Smokestack lightning, shining just like gold

Interesting, too, to see Kubrick slipping the glorious Americanism 'smokestack' into this letter.  Did his time filming the Parris Island boot camp scenes permeate his vocabulary?  I like to think so.  

And then there's Kubrick's search for a 'mad computer scientist' to help advise on 'jargon' in 2001: A Space Odyssey.  What I love about this letter to Roger Caras, the Vice President of Kubrick's production company who is liaising with IBM, is the proviso that the scientist can't be a 'stick-in-the-mud-type'.  Thinking of HAL, the computer that goes rogue in the film, tells you much about that adjective 'mad' and how Kubrick wanted to avoid stuffy geekery.  HAL's dialogue required a sinister tone, an unsettling, barely perceptible edge.  With the help of Arthur C Clarke's novel, it certainly pulled this off.  Incidentally, and I wouldn't have spotted this if I hadn't read it, look at the one letter shift to the right between HAL and IBM.  Although it's been dismissed by Kubrick as coincidence, there's almost certainly some disingenuous mischief going on here.   

"Look, Dave, I can see you are really upset about this."

Indeed, attention to detail allied to incredible craft.  You sometimes need to remind yourself that 2001: A Space Odyssey was made in 1968, almost a decade before Star Wars.  This gorgeous dystopian ballet in space still looks stunning.  Maybe that's one of the things about Kubrick; his films are almost ageless. Never do you find yourself thinking that they look clunky or unreal. The first time I ever saw the film, I had to double check that the ape creatures at the film's beginning were indeed actors in costumes.

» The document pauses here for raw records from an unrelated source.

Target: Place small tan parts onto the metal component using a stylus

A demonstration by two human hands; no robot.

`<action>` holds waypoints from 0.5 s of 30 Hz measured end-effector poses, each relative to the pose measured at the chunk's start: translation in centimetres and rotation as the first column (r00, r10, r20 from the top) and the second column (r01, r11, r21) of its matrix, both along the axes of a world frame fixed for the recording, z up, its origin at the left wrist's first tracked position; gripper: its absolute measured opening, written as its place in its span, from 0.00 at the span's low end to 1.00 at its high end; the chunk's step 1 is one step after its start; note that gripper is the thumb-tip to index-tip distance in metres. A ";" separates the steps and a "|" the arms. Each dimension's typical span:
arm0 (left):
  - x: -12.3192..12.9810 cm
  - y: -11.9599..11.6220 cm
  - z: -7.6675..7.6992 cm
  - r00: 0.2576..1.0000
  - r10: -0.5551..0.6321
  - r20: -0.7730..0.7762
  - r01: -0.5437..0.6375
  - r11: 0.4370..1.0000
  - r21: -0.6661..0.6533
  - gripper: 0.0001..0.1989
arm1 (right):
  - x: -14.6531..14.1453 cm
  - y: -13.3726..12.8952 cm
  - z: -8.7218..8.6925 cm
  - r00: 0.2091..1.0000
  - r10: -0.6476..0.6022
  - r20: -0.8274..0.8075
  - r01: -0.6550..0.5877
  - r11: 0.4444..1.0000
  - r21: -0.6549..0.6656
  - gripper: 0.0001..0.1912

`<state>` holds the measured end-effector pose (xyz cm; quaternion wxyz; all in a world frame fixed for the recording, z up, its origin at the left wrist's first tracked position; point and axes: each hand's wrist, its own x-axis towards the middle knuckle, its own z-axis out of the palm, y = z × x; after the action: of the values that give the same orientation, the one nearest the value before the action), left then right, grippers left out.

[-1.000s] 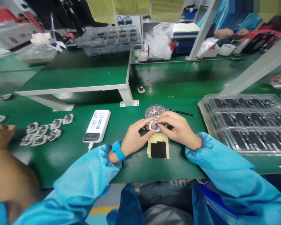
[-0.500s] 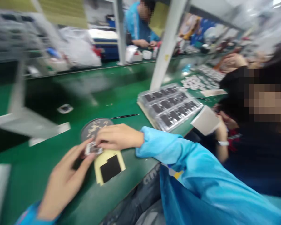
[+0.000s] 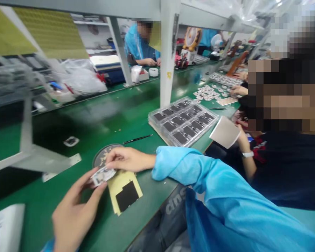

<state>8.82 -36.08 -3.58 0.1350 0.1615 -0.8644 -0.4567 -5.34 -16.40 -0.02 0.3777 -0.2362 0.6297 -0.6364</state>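
Between the thumb and fingers of my left hand (image 3: 77, 206) is a small flat white part (image 3: 101, 176) with a greyish middle, tilted above the bench. The fingers of my right hand (image 3: 123, 158) are pinched together at its upper right end; what they hold, if anything, is hidden. Just behind my fingers lies a round dark grey dish (image 3: 97, 157) with small tan pieces on it, partly covered by my right hand. Below my right hand, a yellow sheet (image 3: 112, 196) with a black patch (image 3: 127, 196) rests on the green bench.
Behind the dish lie black tweezers (image 3: 138, 139). A clear tray (image 3: 183, 120) of dark squares stands right of them, beside a post (image 3: 168, 70). Left are a small white-edged piece (image 3: 71, 141), a metal bracket (image 3: 52, 159) and a white box (image 3: 9, 224). A co-worker at right holds a grey sheet (image 3: 225, 132).
The view has shifted and grown sharper. The white part is now tilted and shows more of its face. My right fingers remain at its end.
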 end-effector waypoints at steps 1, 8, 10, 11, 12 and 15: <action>0.1 0.4 0.3 1.000 0.016 -0.008 -0.016 1.000 0.021 0.34 | 0.1 0.1 0.5 0.998 -0.011 0.055 0.010 1.000 0.014 0.15; -0.3 1.7 1.5 0.991 -0.025 -0.128 0.077 0.903 0.422 0.32 | -1.1 3.9 2.9 0.765 -0.029 -0.644 0.446 0.744 0.497 0.18; -0.6 1.9 1.4 0.984 -0.076 -0.164 0.150 0.850 0.504 0.32 | -1.3 4.9 2.4 0.738 0.029 -0.674 0.497 0.652 0.572 0.24; -0.8 2.0 1.2 0.981 -0.097 -0.169 0.174 0.830 0.530 0.32 | -1.4 5.3 2.1 0.738 0.059 -0.672 0.508 0.607 0.611 0.23; -0.9 2.1 1.0 0.980 -0.108 -0.168 0.185 0.807 0.561 0.32 | -1.4 5.5 1.7 0.740 0.089 -0.667 0.511 0.570 0.643 0.19; -1.0 2.2 0.5 0.977 -0.126 -0.174 0.211 0.724 0.657 0.32 | -1.4 5.7 0.9 0.727 0.139 -0.672 0.526 0.515 0.676 0.12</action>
<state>7.84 -33.88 -3.07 0.0759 0.0929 -0.6432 -0.7563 -6.73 -10.74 0.88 0.1172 -0.1538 0.9662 -0.1705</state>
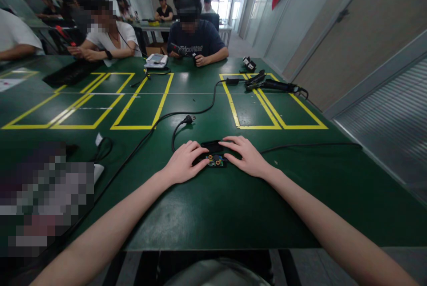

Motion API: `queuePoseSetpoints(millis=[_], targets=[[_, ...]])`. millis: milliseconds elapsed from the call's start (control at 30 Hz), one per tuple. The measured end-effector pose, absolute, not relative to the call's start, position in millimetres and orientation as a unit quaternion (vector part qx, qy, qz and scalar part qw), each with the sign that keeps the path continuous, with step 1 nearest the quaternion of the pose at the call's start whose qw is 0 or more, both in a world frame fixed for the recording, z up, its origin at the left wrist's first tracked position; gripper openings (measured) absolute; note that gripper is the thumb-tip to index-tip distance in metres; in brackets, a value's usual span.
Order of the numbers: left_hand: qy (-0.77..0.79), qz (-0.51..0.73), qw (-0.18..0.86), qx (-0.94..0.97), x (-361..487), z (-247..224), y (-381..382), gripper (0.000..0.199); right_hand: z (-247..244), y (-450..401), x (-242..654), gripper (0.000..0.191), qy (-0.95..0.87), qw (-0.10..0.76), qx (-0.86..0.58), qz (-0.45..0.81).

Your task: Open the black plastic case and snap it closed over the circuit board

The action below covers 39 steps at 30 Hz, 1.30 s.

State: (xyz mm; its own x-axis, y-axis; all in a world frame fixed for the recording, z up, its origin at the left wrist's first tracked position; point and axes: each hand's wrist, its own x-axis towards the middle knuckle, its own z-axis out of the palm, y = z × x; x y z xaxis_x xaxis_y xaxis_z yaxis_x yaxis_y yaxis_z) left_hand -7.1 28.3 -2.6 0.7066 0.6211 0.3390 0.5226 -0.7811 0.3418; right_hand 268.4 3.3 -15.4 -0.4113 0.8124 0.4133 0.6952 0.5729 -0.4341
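In front of me on the green table lies an opened power adapter. Its circuit board [216,160], with two copper-coloured ring coils, shows at the near side, and a black casing half [212,146] sits just behind it. My left hand [185,161] grips the left end, thumb by the board and forefinger by the casing. At the right end, my right hand [247,156] has its thumb near the board and its fingers on the casing. A short cord with a black plug [189,119] curves out on the left. Toward the right runs a thin black cable [310,145].
A long black cord [167,115] crosses the green table [233,215]. Black tools [273,85] lie at the back right, and a white device [156,61] at the back. Blurred items [50,201] occupy the left. Several people sit opposite, including a person in a dark shirt [196,39].
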Motion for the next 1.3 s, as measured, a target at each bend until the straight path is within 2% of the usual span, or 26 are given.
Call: queuePoseSetpoints(millis=[100, 233, 400, 600, 933, 1300], targets=[[0.286, 0.228, 0.122, 0.923, -7.2, -1.4, 26.9, 0.031, -20.2, 5.4, 267.5, 0.028, -0.846, 0.305, -0.423, 0.108], [0.28, 0.239, 0.134, 0.92, -8.0, -2.8, 26.6, 0.03, -20.1, 3.6, 263.6, 0.022, -0.814, 0.37, -0.419, 0.158], [0.277, 0.24, 0.138, 0.92, -9.1, -4.4, 27.3, 0.03, -15.6, -1.1, 257.1, 0.032, -0.741, 0.432, -0.43, 0.281], [0.276, 0.241, 0.12, 0.923, -9.2, -5.0, 27.2, 0.032, -14.6, -1.6, 254.2, 0.025, -0.678, 0.452, -0.456, 0.358], [0.277, 0.247, 0.116, 0.921, -11.6, -6.7, 28.9, 0.047, -11.4, -4.4, 252.1, 0.022, -0.67, 0.454, -0.468, 0.355], [0.27, 0.25, 0.108, 0.924, -11.9, -5.6, 26.2, 0.04, -13.0, -6.4, 251.5, 0.019, -0.703, 0.448, -0.45, 0.32]])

Finally, there's my favourite piece in the exhibition.  This time it's a letter to Stanley Kubrick. Tad Michel, the General Manager of the Timberline Lodge, the hotel featured in The Shining is expressing reservations about using a real number for the haunted hotel room. Rather than using the extant number 217 he suggests alternatives, and we end up with Room 237 

"You're scared of Room 237, ain't ya?"

What's odd about the letter is Tad's remark that people are already hankering to see the room, yet the anticipation is that future guests might have been put off.  Nonsense!  Like the front seat of a roller coaster, no Kubrick fan worth his salt is going to turn that room down.  And anyway, if you've got qualms about the room, I'm not sure the hotel as a whole is going to be your choice destination for a mini-break. I certainly would love to visit.  The Shining is my favourite of Kubrick's films, and - I'm rather obvious - Danny's go-kart journey around the garishly carpeted corridors of the Overlook Hotel is my favourite scene.  

Part of the reason that I enjoyed these letters was their accessibility: moments of calm egress between the crowds.  Whilst around thirty people gathered around those gloriously obscene props from A Clockwork Orange - I did take a wicked pleasure in listening into a mother try and explain one of the tables from the Korova Milk Bar to her two young children - I could read at my pleasure.  

"Naughty, naughty, naughty, you filthy old soomka!"

Indeed, a quieter visit would have probably submerged me into 'Kubrick World' for a good three hours or so. And even with the hour that I spent in there, I did come out with the urge to fire up the films again: to have my hair shaved and get yelled at by Gunnery Sergeant Hartman, to head out on a perilous body-recovering spacewalk with Dr. Bowman, or, to follow the yellow Beetle sedan on that dizzying ride up to the Overlook.